Sen. Jennifer McClellan, D-Richmond, was a co-patron of the ERA in Virginia.

“I think we’re carrying on her work, carrying on her legacy to make life, liberty, and justice for all include all and include women equally,” McClellan said. “We carried on her work with that, very much an inspiration there too.”

Del. Hala Ayala, D-Woodbridge, who was a co-patron on the ERA in the House of Delegates, called Ginsburg “our firewall to protect civil rights, voting rights and everything that we fight for” in a statement Friday night. 

“My life’s work for women’s equal justice, including championing the Equal Rights Amendment in the Virginia House of Delegates, was inspired by Justice Ginsburg’s work,” Ayala wrote. “Her determined spirit gave me the motivation to fight every day for what is right, knowing that we would make our Commonwealth and our country a better place.”

Ginsburg was a pioneer for women in the law profession, becoming the second woman appointed to the Supreme Court in 1993 after Sandra Day O’Connor.

Margaret Hardy, president of the Virginia Women Attorneys Association, said seeing someone that looked like her in the law profession is “critically important,” and that’s why diversity is important—so everyone has a role model.
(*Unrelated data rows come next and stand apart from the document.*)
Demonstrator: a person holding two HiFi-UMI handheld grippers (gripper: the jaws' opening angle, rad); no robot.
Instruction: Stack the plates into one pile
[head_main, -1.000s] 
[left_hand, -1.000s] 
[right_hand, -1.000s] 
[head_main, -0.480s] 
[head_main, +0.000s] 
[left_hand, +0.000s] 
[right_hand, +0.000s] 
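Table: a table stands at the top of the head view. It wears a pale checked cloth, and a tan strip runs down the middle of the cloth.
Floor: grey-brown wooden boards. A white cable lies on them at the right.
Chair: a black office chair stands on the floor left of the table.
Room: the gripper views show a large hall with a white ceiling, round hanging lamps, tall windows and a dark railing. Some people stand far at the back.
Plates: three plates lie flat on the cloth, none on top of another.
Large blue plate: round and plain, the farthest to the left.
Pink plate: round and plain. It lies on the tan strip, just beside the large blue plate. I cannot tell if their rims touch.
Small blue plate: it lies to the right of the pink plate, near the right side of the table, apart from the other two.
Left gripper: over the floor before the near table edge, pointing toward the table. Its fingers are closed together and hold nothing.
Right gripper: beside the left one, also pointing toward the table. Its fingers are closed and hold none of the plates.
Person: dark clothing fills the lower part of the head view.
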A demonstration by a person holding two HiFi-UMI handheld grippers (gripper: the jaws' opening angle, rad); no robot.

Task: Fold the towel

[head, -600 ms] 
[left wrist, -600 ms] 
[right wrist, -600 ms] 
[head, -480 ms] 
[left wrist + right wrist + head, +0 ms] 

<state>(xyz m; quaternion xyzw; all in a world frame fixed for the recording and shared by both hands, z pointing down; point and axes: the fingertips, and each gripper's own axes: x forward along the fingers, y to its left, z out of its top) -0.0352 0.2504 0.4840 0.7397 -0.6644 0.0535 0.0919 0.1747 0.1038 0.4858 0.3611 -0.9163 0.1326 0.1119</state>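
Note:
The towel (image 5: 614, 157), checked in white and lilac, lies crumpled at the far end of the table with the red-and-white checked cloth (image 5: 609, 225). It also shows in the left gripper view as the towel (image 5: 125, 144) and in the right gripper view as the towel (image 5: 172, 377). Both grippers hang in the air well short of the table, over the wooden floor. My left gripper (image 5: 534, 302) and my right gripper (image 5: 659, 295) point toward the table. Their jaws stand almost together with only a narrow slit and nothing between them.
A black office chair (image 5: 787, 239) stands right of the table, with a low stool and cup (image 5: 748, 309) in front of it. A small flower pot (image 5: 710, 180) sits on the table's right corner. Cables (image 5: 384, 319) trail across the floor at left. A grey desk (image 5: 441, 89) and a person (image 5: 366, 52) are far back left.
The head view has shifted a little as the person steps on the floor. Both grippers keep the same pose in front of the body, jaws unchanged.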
“I think that just seeing a woman because in her case, in many instances, she was the woman, not just one of many,” Hardy said. “I think just for anyone seeing someone in a profession that you’re entering who looks just like you is an inspiration.”

Lucia Anna “Pia” Trigiani, former president of the Virginia Bar Association, called Ginsburg a role model for all lawyers, not just women.

“For her to do what she did, she also showed not only women that it could be done, but men,” Trigiani said. “She showed everyone that it could be done.”

McClellan equated Ginsburg to civil rights lawyer and former Justice Thurgood Marshall.

“I think she for women’s rights was what Thurgood Marshall was for civil rights,” McClellan said. “I as a woman lawyer, as a woman lawmaker, stand on her shoulders.”